La décennie 1960, dite des «droits civiques», est généralement considérée par les historiens comme un moment pivot pour la démocratie américaine. L’ensemble de lois promulguées sous le président démocrate Lyndon Johnson devait permettre de donner un nouveau souffle démocratique au pays en mettant un terme à toute forme de ségrégation raciale, notamment en matière de droit de vote. Ainsi fut signé, en 1964, le «Civil Rights Act» (« la loi des droits civiques ») destiné à garantir aux Afro-Américains une égalité en matière de droit de vote, comme codifiée dans la Constitution du pays un siècle plus tôt. Un des articles de cette loi visait à imposer à neuf Etats ayant anciennement poussé à la ségrégation raciale une approbation de l’Etat fédéral avant toute modification de leurs lois électorales. Cet article avait précisément pour objet d’empêcher ces territoires de faire un pas en arrière en matière de protection du droit de vote des minorités. La Géorgie faisait partie de ces neuf Etats. Mais en 2013, la Cour suprême des Etats-Unis a invalidé un des articles de la loi de 1964, rendant aux Etats fédérés incriminés leur plein pouvoir de législation en la matière. Les élus républicains ont profité de cette opportunité pour promulguer des législations visant à compliquer l’accès au vote. Législations quelque fois loufoques: désormais en Géorgie, il est interdit de distribuer de l’eau ou de la nourriture dans les files d’attente devant les bureaux de vote…

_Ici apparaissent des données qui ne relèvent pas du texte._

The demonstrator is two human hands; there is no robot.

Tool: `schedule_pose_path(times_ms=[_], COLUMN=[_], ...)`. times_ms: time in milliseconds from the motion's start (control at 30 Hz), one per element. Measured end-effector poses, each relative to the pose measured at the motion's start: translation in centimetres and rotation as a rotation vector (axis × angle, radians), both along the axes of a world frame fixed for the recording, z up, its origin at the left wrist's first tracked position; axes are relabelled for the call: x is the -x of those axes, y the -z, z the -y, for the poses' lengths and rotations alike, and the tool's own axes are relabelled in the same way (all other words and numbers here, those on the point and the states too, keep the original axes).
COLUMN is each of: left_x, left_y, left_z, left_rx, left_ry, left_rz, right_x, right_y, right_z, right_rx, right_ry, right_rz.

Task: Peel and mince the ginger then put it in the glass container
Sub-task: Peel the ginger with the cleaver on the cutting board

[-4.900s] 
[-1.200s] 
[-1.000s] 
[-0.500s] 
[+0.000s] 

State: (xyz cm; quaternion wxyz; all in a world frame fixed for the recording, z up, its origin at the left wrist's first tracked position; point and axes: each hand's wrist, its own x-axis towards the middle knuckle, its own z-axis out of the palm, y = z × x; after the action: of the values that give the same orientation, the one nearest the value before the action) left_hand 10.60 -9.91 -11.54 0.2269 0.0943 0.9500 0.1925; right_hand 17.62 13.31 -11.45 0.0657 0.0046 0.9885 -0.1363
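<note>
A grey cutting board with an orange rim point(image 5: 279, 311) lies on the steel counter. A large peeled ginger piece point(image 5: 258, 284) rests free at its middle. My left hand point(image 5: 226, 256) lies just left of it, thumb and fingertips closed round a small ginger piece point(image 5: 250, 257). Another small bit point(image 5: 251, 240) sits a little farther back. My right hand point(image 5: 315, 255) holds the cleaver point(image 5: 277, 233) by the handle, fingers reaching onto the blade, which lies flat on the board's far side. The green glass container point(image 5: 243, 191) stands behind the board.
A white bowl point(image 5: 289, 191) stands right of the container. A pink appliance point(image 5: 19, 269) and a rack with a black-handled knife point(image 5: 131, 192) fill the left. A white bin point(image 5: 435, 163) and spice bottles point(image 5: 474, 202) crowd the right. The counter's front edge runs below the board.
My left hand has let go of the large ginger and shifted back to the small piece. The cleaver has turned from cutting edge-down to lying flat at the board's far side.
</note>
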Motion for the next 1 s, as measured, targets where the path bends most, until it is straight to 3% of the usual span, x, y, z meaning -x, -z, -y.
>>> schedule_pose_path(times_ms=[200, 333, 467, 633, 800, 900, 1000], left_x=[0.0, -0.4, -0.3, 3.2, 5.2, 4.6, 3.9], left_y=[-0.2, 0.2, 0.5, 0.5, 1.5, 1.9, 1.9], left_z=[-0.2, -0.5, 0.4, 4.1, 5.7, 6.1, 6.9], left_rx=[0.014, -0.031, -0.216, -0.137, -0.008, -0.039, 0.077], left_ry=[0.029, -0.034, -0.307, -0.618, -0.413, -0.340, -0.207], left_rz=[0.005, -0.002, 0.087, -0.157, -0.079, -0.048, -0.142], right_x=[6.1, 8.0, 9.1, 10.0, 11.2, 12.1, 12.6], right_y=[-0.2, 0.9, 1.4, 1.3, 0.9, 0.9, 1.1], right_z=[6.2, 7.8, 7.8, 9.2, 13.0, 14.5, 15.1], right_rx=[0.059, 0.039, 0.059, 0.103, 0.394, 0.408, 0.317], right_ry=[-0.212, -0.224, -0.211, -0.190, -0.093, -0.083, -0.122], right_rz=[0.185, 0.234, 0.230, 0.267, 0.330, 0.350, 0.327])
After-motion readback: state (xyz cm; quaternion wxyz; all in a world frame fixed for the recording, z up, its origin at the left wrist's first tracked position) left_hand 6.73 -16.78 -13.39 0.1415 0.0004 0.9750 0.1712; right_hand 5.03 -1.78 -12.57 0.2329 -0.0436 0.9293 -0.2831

«Les procédures comme celles décidées en Géorgie ont pour vocation de décourager le vote des minorités.»

Les lois électorales décidées par la législature de l’Etat de Géorgie en 2021 n’ont pas été sans conséquences. Sa capitale Atlanta est connue pour abriter quelques-unes des plus grandes entreprises américaines, notamment Coca-Cola et la compagnie aérienne Delta Air Lines. Ces dernières ne sont pas restées silencieuses. Du géant des boissons gazeuses à des institutions bancaires de renom, des dizaines de grosses sociétés se sont manifestées pour déplorer une situation «alarmante» et «non conforme aux valeurs qu’elles défendent». La réaction du Parti républicain, qui ne peut ignorer que l’essentiel des lois électorales décidées depuis Trump lui sont favorables, tant elles découragent plutôt qu’elles ne facilitent l’accès au vote, ne s’est pas fait attendre. Le chef des républicains au Sénat à l’époque, le sénateur du Tennessee Mitch McConnell, a stigmatisé une «ingérence inacceptable» du monde entrepreneurial dans la sphère politique. Cette sortie révèle le caractère identitaire extrêmement défensif du Parti conservateur de nos jours. Les institutions, le monde universitaire, la sphère médiatique et désormais le monde des entreprises sont passés au rang des ennemis. Le moins qu’on puisse dire est que Donald Trump n’a pas participé à apaiser ces tensions.